La “marca Corea” y el no tan curioso auge del K-pop
Por Jaime Moreno
«Gentleman», el último sencillo de Psy, ha superado ya los 500 millones de vistas en YouTube. Va camino de convertirse en el vídeo más visto de la historia. Con permiso de «Gangnam Style», claro. El pop surcoreano (K-pop) parece haber surgido de ninguna parte. Hasta hace apenas unos años, Japón era el único país asiático del que nadie sabía nada, musicalmente hablando. Y había que ser un friki para saber algo. Como bien indica Google Trends, el ascenso del K-pop entre la comunidad global de fans es paralelo a la pronunciada crisis de su homólogo nipón. En una palabra: Corea (en color azul) ha ocupado el vacío dejado por Japón (en color rojo). Los picos de “Gangnam Style”, a finales de 2012, tan solo apuntalan el auge del K-pop. ¿Cómo ha sucedido? Primero, los productores coreanos copiaron lo que Japón venía haciendo desde 1960: crear ídolos en lugar de descubrirlos. Segundo, al igual que la MTV veinte años antes, entendieron enseguida la importancia decisiva del vídeo. Tercero, desde los inicios supieron adivinar el embrujo del reality show (el artista cuya vida privada, y hasta secreta, se expone en un escaparate) y el carisma pseudo-místico de los guapos y famosos. Y por fin, convencieron al gobierno de su valía. Hay agencias estatales que promocionan el K-pop con el mismo ímpetu con el cual se promocionó el deporte en España tras las Olimpiadas de Barcelona. A la música hay que añadir las telenovelas, adoradas en China, y otras propuestas de la llamada Hallyu (ola) coreana. Todo esto se paga con el dinero que aporta una economía pujante, y dos o tres productos de moda. El mejor ejemplo es el teléfono Samsung Galaxy, que parece ya más popular que el mismísimo iPhone.

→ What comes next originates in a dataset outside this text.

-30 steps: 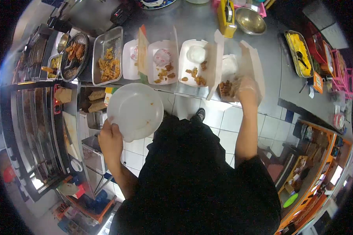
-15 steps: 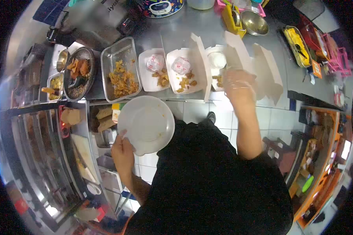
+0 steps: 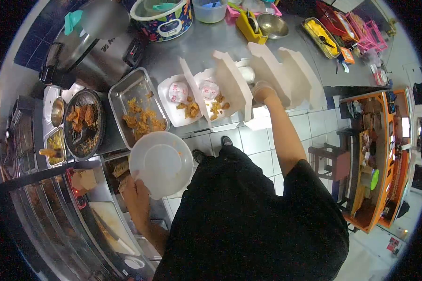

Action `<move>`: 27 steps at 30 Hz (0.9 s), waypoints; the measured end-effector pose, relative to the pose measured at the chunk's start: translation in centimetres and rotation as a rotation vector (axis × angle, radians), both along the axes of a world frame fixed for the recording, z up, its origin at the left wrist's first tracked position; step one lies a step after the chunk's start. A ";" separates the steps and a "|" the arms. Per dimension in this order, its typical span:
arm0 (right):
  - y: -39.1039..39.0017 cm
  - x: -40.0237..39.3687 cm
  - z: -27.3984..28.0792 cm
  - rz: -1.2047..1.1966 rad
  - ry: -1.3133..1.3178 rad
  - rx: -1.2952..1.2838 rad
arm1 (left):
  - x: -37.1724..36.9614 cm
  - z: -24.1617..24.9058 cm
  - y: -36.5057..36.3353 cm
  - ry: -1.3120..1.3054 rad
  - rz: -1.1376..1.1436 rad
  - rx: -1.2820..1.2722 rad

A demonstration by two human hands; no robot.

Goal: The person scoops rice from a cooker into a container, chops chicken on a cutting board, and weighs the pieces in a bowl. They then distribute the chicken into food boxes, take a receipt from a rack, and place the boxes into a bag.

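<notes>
My left hand [image 3: 137,194] grips the near rim of a white plastic bowl [image 3: 162,164], which has a few crumbs in it. My right hand [image 3: 263,92], in a clear glove, reaches into the third open paper box; its fingertips and anything in them are hard to make out. A round white mound [image 3: 246,74] lies in that box. Two paper boxes to the left each hold a round wrapped item [image 3: 177,92] and fried pieces [image 3: 191,108]. Left of them stands a metal tray [image 3: 118,100] with more fried pieces.
A stone mortar [image 3: 98,117] with browned food and a small tray of yellow food [image 3: 56,144] are at the left. Behind are a large cooker [image 3: 105,61], a patterned pot [image 3: 173,29] and a metal bowl [image 3: 273,26]. A knife [image 3: 115,234] lies on a board.
The view has shifted and turned. My right hand has moved deeper into the third box. My left hand still holds the bowl, now close to the metal tray's near edge.
</notes>
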State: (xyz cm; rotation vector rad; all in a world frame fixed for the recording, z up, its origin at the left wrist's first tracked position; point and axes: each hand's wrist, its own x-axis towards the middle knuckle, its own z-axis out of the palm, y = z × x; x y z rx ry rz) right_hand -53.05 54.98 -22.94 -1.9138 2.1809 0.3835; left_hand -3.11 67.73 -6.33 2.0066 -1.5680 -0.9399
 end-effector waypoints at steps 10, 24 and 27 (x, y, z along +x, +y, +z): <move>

Esta es la historia en breve. A comienzos de los años 90, Corea del Sur aún se llamaba a sí mismo «país subdesarrollado». Era como la España de Franco, previa a Torremolinos. Entonces empezó el boom económico, una bestia de proporciones satánicas, que trajo consigo nuevos estilos musicales: desde el hip hop hasta el new metal, pasando por la música dance. Nótese la ausencia del rock, cadáver ya desde mediada la década, y la ignorancia total de la guitarra como símbolo de rebelión juvenil. El barrio de Gangnam (sí, la canción es una parodia) se convirtió en el refugio de los nuevos ricos. Entonces pasó lo inesperado. La crisis asiática de 1997 dejó a Corea del Sur, el último en llegar al festín, en peor estado que sus vecinos. Y así tuvo que reinventarse. Lo hizo a golpe de marketing, y tirándose de cabeza a Internet. Hoy, por el precio de un CD, los coreanos pueden comprar 250 canciones online, mientras que en Europa, EEUU y Japón apenas nos hacemos con trece o catorce. Corea del Sur fue el primer país del mundo en el que las ventas de música digital superaron a las de los discos compactos, hace ya algunos años. La compañía SM Entertainment, fundada en 1996, es la gran pionera y la más fuerte de todas. Sus vídeos en YouTube reciben mil clics por segundo.
Al contrario de lo que ocurre en otros países de la región, por ejemplo en Tailandia, la juventud de Seul abandonó su gusto por las canciones de amor infumables de la noche a la mañana. Fue un paso de gigante, ya que en las radiofórmulas asiáticas eso es lo que suena principalmente desde 1970. Seo Taiji and Boys fueron los primeros en vender millones celebrando la frivolidad. Atrás quedaron el sueño de tener una esposa perfecta ―ama de casa sexy― y las baladas lacrimógenas en torno a novios que se fugan. Hay mucho sentimentalismo en las coreografías de las boy bands americanas (¿recuerdan a Backstreet Boys?) que los jóvenes de Corea hicieron suyas al instante. Y la verdad es que los colores pastel abundan en los vídeos de K-pop. Pero cada año que pasa, el pudor y la inocencia tienen menos peso. O su significado es más lúdico, menos remilgado. El secreto de la música popular, es decir, el secreto de su éxito, es el sexo: el amor siempre ha sido un estorbo a la creatividad —más aún cuando brilla con lentejuelas— y un analgésico para adolescentes, que dejan de gastar dinero en cuanto se enamoran. El K-pop parte de esta premisa, como lo hiciera Elvis en su día.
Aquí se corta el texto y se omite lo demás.